A land deal between two families and a local conservation organization will help ensure farming remains a vibrant and visible part of Central Whidbey Island.
The Whidbey Camano Land Trust announced this week a deal with Freeman Boyer and the Borden family to preserve more than 80-acres of agriculture land and woods.
“It’s a chance to keep a real beautiful piece of land beautiful,” Mark Borden, who is also the emergency department director at Whidbey General Hospital, said Friday morning.
The Borden family grows hay and barley on 83-acres of land located in the heart of Ebey’s Landing National Historical Reserve. Borden said he is providing a local, affordable source of hay for horse owners.
Borden, who owned an orchard when he lived in California, is also exploring the possibility of growing apples on the farm.
Freeman Boyer is from a longtime farming family. Boyer’s grandfather started farming on Whidbey Island in 1890. His father continued the tradition and Boyer fallowed suit. He farmed and raised sheep until he retired in 1987, according to a news release from the Whidbey Camano Land Trust.
The Land Trust signed an agreement with Boyer to purchase four lots totaling 45 acres, and then assigned the agreement to the Bordens. The Bordens took ownership of the property and then sold a conservation easement to the Land Trust that protects the Boyer property along with 38 acres the Bordens already own. That easement will protect the property from future development, according to the release.
The Land Trust used a portion of $1.5 million of grant money, that was provided by the Washington Wildlife and Recreation Coalition and the Federal Farmland and Ranch Protection Program, to pay for the transaction, said Chris Hilton, land protection specialist for the Whidbey Camano Land Trust. The Land Trust will co-hold the conservation easement along with Island County.
Hilton said the easement will give the Bordens the flexibility to adjust their farming practices while preventing future development from taking place.
Located between Crockett Prairie and Ebey’s Prairie, the Borden property will help connect other protected lands located within the Reserve, said Mark Preiss, manager of Ebey’s Landing National Historical Reserve.
He added there’s an integrated trail component in the deal that will help further connect the Reserve.
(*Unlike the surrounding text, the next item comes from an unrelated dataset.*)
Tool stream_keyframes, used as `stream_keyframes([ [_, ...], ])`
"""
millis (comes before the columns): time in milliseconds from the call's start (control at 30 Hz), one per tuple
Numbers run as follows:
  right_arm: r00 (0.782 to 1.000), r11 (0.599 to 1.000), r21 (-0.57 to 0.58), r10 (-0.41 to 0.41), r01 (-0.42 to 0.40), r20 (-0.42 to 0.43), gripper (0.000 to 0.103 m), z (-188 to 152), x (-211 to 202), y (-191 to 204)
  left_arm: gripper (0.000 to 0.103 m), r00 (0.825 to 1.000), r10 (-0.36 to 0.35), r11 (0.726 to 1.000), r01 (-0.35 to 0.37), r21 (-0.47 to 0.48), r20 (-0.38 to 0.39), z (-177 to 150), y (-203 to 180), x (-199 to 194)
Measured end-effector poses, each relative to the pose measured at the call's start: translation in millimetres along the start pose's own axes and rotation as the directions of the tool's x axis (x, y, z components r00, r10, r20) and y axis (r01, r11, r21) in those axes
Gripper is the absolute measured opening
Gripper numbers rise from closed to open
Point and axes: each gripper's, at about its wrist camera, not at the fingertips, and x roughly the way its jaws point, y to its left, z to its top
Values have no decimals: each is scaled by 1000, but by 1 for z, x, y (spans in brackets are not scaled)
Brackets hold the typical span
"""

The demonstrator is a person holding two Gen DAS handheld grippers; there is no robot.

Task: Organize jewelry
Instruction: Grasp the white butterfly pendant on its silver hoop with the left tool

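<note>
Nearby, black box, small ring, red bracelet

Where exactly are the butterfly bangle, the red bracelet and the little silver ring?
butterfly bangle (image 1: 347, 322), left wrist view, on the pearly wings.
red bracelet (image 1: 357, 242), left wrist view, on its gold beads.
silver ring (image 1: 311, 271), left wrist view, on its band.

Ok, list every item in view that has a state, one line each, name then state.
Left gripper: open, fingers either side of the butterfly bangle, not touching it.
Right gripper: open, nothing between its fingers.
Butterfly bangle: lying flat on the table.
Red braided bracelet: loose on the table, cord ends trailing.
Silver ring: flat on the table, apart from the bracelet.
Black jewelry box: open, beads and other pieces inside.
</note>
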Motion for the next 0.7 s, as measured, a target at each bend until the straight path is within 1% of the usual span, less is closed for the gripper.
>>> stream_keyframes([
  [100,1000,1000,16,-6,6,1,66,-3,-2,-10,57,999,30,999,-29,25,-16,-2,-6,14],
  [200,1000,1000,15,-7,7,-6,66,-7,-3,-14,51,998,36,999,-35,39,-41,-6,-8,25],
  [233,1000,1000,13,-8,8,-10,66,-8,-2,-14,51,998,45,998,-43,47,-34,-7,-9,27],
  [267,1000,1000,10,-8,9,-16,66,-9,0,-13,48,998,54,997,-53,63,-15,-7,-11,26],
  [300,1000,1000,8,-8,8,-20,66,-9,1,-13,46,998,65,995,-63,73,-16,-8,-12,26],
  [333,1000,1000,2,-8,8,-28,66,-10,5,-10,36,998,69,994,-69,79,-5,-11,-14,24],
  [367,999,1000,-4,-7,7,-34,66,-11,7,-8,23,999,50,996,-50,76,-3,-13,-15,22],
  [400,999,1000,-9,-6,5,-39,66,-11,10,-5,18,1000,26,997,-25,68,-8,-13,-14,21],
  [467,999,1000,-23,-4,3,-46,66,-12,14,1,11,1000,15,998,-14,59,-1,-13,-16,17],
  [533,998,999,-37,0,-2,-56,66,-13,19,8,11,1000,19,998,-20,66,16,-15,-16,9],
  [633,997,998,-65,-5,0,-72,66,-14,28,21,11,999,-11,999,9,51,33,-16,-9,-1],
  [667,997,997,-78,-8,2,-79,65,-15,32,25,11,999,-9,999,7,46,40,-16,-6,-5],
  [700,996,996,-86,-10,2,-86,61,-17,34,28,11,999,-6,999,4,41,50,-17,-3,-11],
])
Erin and Mark Borden are relative newcomers to Whidbey Island. In addition to his medical background, Mark was a successful orchardist in California and has 25 years of experience as a falconer. Erin holds a doctorate in entomology from Washington State University and serves on the Whidbey Island Conservation District board. They have three children, Konrad, Riley and Drake, according to the news release.
“The Land Trust is very excited about completing this first of many agricultural conservation easements it is working on in Ebey’s Reserve,” Hilton said in a news release. “Freeman wanted to sell as he had retired from farming, the Bordens wanted to expand their farm acreage and the Land Trust wanted to hold the conservation easement to ensure all 83-acres are forever protected for farming. In doing this, we limited development on the property to one house instead of the eight homes that could have been built.”
The Land Trust is working to secure more than $4 million in grants to help purchase conservation easements that will protect another 230 acres.